Qu’est-ce que le réseau des villes amies des aînes et quel est son action ?
Le réseau francophone des villes amies des aînés (RFVAA), affilié à l’Organisation mondiale de la santé (OMS) depuis 2013, est désormais composé de 60 villes, de toutes les tailles : la plus petite est une commune de moins de 1000 habitants, les plus grandes sont Lyon ou la métropole de Toulouse. De nombreuses villes ont également entamé le processus pour nous rejoindre, comme Brest, Paris… Elles sont attirées par la vision d’ensemble du territoire qui leur apporte, l’accompagnement qu’on leur offre à travers différents outils. Nous proposons une démarche globale et transversale sur la question du vieillissement et des temps de rassemblements qui permettent une mise en réseau des villes.

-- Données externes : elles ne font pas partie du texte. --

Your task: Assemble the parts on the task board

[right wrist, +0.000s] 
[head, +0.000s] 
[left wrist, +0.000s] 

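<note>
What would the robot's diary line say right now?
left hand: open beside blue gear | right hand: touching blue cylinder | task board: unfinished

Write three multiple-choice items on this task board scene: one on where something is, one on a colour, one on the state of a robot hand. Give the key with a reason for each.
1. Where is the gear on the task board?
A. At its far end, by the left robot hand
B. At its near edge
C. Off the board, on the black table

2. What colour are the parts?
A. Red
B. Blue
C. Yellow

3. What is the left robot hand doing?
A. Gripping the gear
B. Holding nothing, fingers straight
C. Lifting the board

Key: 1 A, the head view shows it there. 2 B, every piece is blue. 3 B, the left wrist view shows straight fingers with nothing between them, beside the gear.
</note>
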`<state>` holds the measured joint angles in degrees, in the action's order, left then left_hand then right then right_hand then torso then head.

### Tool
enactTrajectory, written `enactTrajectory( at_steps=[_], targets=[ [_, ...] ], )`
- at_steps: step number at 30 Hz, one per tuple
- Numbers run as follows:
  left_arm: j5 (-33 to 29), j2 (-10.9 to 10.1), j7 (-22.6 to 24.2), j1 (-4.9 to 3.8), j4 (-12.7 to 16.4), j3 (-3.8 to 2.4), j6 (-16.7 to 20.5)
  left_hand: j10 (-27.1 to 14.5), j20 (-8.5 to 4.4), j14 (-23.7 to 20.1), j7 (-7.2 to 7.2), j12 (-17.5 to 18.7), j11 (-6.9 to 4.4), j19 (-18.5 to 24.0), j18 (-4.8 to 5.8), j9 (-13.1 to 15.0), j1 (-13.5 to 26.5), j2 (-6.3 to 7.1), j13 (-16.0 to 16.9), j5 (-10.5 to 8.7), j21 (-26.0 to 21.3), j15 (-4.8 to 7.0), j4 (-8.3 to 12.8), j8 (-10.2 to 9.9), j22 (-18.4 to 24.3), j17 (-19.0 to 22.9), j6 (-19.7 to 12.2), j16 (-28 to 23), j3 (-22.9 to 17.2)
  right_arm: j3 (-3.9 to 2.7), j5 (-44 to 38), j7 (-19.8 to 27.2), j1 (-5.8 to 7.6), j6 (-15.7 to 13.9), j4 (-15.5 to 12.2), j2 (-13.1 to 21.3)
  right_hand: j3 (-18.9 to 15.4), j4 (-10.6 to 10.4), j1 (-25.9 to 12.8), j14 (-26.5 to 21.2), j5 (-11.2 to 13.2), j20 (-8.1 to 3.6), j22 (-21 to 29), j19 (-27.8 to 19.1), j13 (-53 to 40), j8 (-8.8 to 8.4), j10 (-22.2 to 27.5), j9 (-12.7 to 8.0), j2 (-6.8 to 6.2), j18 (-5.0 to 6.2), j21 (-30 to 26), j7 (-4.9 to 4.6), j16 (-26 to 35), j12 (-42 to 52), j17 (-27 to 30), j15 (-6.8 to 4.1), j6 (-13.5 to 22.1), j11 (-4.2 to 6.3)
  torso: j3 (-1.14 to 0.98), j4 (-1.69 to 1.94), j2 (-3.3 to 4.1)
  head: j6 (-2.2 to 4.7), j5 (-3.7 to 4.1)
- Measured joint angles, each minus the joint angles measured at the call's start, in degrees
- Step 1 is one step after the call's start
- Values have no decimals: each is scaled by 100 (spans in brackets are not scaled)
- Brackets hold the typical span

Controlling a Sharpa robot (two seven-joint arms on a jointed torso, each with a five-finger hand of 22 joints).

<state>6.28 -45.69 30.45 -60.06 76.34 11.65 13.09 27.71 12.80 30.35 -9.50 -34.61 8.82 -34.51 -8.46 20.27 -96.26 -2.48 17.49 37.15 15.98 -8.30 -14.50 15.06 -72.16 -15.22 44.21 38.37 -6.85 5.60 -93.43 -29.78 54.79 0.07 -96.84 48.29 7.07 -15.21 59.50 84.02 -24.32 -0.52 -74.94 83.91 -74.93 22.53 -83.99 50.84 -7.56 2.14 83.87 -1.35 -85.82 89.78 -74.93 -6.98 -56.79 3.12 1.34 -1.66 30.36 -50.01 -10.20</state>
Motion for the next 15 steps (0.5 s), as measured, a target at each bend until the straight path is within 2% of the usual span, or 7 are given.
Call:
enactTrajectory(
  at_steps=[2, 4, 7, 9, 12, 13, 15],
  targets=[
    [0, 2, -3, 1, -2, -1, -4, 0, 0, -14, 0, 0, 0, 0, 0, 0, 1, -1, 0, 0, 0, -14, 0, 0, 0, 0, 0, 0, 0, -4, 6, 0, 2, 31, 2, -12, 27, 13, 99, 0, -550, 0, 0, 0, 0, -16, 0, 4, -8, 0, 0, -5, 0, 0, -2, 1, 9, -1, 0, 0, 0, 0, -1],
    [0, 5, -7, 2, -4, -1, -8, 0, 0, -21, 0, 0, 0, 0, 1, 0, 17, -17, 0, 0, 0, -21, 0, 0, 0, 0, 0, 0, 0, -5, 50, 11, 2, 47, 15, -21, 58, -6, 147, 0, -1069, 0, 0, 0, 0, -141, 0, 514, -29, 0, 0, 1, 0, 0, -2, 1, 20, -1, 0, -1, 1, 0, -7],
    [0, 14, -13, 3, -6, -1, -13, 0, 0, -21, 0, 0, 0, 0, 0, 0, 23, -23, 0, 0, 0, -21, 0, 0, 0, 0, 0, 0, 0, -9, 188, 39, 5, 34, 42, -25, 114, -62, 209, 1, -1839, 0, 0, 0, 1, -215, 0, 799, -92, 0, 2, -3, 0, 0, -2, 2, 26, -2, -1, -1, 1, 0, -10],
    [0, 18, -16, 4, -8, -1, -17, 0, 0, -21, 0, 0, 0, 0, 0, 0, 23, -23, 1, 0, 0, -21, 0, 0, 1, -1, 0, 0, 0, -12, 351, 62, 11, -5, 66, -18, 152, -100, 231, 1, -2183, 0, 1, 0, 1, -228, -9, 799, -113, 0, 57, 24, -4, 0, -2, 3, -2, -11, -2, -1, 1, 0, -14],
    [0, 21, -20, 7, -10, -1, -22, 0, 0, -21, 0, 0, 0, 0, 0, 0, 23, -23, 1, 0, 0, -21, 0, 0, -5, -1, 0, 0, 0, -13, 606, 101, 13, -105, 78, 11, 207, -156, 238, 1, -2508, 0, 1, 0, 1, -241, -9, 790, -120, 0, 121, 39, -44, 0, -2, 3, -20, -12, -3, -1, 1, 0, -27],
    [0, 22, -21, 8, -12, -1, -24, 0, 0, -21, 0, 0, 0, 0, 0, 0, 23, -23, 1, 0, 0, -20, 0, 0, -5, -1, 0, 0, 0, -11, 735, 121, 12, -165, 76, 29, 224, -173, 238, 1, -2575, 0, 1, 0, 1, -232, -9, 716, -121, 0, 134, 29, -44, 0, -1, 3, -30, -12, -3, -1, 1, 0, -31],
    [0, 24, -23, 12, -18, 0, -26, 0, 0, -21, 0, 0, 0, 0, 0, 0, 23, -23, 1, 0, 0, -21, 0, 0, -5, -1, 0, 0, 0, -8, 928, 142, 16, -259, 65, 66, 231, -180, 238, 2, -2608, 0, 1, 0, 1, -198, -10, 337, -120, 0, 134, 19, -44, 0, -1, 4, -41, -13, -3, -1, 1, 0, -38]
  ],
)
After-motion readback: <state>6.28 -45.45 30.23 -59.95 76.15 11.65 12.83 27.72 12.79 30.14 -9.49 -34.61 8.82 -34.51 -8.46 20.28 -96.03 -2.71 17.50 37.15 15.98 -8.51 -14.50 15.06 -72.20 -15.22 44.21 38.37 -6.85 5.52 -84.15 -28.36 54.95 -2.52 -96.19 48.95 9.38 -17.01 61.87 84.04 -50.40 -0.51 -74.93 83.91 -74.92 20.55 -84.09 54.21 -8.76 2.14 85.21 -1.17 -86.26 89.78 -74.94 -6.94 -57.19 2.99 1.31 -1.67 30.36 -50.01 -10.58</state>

Pierre-Olivier Lefebvre, délégué général du RFVAA
Le prochain rassemblement aura d’ailleurs lieu le 31 mai, à Lyon, sur le thème de la mobilité.

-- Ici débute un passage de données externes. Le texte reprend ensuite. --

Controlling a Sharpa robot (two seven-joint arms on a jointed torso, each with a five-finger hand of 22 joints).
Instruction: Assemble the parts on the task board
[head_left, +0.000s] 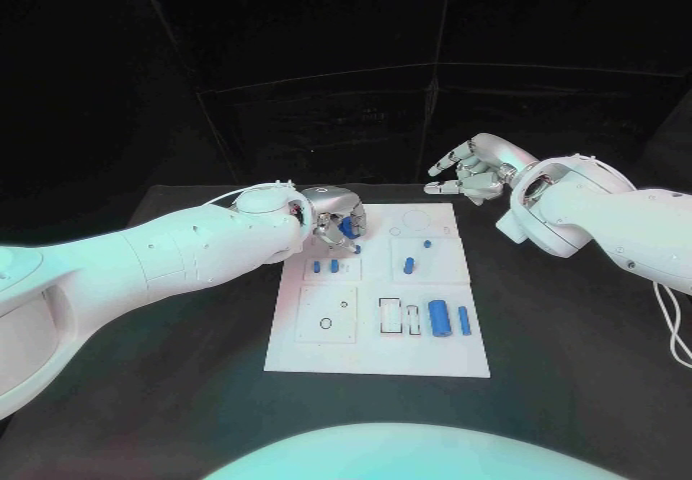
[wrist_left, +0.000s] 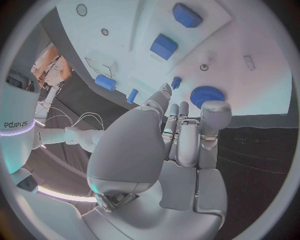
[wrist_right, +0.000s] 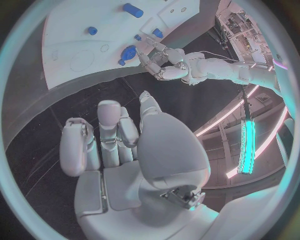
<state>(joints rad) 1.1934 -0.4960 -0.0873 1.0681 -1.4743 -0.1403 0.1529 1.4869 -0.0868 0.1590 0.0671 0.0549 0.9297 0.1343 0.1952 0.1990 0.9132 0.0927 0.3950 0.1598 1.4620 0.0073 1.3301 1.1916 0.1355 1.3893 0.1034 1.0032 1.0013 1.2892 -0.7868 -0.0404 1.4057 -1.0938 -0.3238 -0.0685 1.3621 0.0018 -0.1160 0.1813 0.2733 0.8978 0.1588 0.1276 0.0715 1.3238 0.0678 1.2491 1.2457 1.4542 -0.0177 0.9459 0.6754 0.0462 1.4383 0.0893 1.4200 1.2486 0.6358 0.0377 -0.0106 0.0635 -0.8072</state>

La journée commencera par la présentation de notre démarche avec notamment des témoignages de villes de différentes tailles et à différentes étapes de leur intégration au réseau. Le but est qu’elles présentent les points forts et les points faibles de la démarche aux communes intéressées et qu’un échange se crée entre elles.
Et ensuite, comme chaque année, nous informerons et formerons les villes sur une thématique avec des témoignages de communes qui ont travaillé sur le sujet et d’acteurs du secteur. Cette année, nous avons choisi la mobilité car c’est un point fondamental pour sortir de l’isolement les personnes âgées, les rendre acteurs de leur ville.

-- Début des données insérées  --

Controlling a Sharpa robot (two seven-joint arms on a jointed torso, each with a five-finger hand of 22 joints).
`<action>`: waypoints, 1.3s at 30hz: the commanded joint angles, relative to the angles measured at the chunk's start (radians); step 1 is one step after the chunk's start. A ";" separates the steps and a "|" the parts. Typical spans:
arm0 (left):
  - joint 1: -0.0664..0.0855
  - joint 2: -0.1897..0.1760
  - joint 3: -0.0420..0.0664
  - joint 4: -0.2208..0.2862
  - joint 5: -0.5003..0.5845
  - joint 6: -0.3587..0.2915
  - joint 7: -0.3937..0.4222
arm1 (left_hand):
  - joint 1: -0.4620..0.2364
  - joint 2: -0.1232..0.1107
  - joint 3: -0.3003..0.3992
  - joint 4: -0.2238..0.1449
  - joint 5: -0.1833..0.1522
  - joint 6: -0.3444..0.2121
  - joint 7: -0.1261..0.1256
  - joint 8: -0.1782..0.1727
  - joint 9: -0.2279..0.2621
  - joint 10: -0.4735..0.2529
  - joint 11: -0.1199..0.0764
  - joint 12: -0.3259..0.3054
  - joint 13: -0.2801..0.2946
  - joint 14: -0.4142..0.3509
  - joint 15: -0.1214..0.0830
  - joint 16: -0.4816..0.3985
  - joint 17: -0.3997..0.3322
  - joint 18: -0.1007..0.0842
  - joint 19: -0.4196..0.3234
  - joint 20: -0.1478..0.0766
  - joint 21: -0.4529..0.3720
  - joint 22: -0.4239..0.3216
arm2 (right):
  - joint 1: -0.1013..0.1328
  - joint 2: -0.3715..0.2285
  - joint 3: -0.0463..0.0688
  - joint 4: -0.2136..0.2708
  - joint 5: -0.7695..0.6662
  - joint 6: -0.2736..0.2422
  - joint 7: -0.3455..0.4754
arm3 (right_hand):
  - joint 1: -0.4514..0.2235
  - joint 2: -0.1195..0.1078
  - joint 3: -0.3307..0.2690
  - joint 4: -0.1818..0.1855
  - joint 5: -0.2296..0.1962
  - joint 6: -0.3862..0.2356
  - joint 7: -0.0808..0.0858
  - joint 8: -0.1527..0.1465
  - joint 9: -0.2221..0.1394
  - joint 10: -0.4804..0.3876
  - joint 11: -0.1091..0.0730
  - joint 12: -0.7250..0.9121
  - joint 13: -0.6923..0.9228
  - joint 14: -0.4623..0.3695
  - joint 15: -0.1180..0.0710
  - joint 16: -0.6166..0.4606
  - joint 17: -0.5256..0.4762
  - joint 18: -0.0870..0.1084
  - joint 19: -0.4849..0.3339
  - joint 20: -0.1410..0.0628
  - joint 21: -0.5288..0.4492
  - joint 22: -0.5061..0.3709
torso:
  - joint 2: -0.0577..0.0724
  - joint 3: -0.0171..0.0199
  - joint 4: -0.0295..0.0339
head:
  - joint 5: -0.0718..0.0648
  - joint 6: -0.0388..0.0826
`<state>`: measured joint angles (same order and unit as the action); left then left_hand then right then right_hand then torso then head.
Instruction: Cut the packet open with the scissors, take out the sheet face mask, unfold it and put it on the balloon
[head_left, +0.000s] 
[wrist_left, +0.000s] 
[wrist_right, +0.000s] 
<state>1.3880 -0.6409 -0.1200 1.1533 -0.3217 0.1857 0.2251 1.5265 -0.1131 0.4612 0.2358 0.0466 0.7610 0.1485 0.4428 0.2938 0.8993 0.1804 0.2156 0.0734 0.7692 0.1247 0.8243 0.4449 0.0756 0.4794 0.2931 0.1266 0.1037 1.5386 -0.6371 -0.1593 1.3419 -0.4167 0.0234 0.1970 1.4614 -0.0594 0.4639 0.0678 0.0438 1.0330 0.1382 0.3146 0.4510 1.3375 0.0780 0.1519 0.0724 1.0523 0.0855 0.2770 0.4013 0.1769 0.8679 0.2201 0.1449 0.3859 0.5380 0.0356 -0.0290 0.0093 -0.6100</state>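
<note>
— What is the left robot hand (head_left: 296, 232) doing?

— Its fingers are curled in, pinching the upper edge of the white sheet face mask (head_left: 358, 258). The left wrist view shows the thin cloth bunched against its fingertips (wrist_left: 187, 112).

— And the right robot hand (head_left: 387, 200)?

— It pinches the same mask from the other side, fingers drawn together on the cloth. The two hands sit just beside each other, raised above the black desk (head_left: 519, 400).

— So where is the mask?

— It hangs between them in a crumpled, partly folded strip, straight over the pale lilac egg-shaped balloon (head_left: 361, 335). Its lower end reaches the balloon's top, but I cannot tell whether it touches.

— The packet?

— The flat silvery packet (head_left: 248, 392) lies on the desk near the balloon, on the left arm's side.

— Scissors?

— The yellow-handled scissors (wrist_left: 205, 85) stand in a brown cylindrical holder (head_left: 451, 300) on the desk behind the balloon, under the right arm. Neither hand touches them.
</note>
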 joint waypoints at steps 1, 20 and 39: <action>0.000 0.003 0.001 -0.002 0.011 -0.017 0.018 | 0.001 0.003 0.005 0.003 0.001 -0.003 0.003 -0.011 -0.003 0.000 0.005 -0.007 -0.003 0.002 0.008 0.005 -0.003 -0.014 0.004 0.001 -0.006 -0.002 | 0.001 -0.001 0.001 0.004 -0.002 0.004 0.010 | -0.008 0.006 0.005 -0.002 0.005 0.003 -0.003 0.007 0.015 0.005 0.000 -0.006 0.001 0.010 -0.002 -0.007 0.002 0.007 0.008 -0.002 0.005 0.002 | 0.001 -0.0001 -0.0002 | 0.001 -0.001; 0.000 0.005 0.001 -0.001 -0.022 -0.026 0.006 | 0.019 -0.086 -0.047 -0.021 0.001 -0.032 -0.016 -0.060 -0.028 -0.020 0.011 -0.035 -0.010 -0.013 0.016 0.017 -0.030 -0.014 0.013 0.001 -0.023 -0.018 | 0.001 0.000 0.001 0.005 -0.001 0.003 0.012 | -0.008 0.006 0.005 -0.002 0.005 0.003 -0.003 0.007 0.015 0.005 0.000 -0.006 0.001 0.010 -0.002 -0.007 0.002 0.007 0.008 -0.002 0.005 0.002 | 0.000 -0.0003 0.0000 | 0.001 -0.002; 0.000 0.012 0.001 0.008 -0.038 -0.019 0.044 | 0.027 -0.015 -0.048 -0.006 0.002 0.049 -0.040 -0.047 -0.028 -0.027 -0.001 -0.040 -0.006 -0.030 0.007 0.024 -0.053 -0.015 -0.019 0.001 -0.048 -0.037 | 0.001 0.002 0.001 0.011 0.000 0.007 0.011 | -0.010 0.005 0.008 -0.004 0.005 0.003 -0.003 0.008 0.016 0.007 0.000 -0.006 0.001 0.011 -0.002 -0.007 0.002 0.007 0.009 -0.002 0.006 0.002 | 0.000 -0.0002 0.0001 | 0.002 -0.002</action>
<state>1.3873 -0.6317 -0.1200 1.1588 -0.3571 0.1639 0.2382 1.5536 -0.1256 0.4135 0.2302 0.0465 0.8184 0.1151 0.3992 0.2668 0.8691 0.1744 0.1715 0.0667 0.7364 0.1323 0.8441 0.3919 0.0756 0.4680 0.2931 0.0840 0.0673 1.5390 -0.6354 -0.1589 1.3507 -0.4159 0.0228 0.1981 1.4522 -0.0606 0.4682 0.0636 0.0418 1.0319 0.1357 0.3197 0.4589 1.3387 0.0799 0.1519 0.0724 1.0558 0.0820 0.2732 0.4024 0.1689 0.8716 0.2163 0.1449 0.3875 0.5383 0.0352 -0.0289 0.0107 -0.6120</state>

Auparavant, le sujet était vu comme marginal. C’était une disposition à part des politiques de vieillissement mais il doit être réintégré dans une vision globale. La mobilité pose la question des transports publics mais aussi de la voirie – pour avoir des trottoirs assez larges pour faire passer des fauteuils par exemple – , de l’aménagement urbain. On sait qu’une personne âgée qui a des difficultés à marcher peut faire 300 à 700 mètres avant d’avoir à se reposer, pour qu’elle puisse continuer à sortir de chez elle, il faut l’aider avec des lieux pour s’asseoir.
La loi d’adaptation de la société au vieillissement, adoptée fin 2015, vous aide-t-elle à faire comprendre aux communes les besoins des personnes âgées ?
La loi est complètement en phase avec la démarche du RFVAA. Pour la première fois, il y a une réflexion d’anticipation, on cherche à savoir comment on vit quand on prend de l’âge. Le vieillissement est vu globalement, au-delà du financement et du rôle – bien sûr important – des départements. La loi demande un vrai travail de prévention : il faut penser la ville pour qu’elle reste accessible aux personnes âgées. Et si elle est accessible aux aînés, elle devient une ville bienveillante pour tous : poussettes, personnes en fauteuil… Et il ne faut pas oublier qu’on parle des personnes âgées, au pluriel : les situations qu’elles rencontrent sont très différentes selon l’âge et le parcours de vie, on se doit d’y être attentif.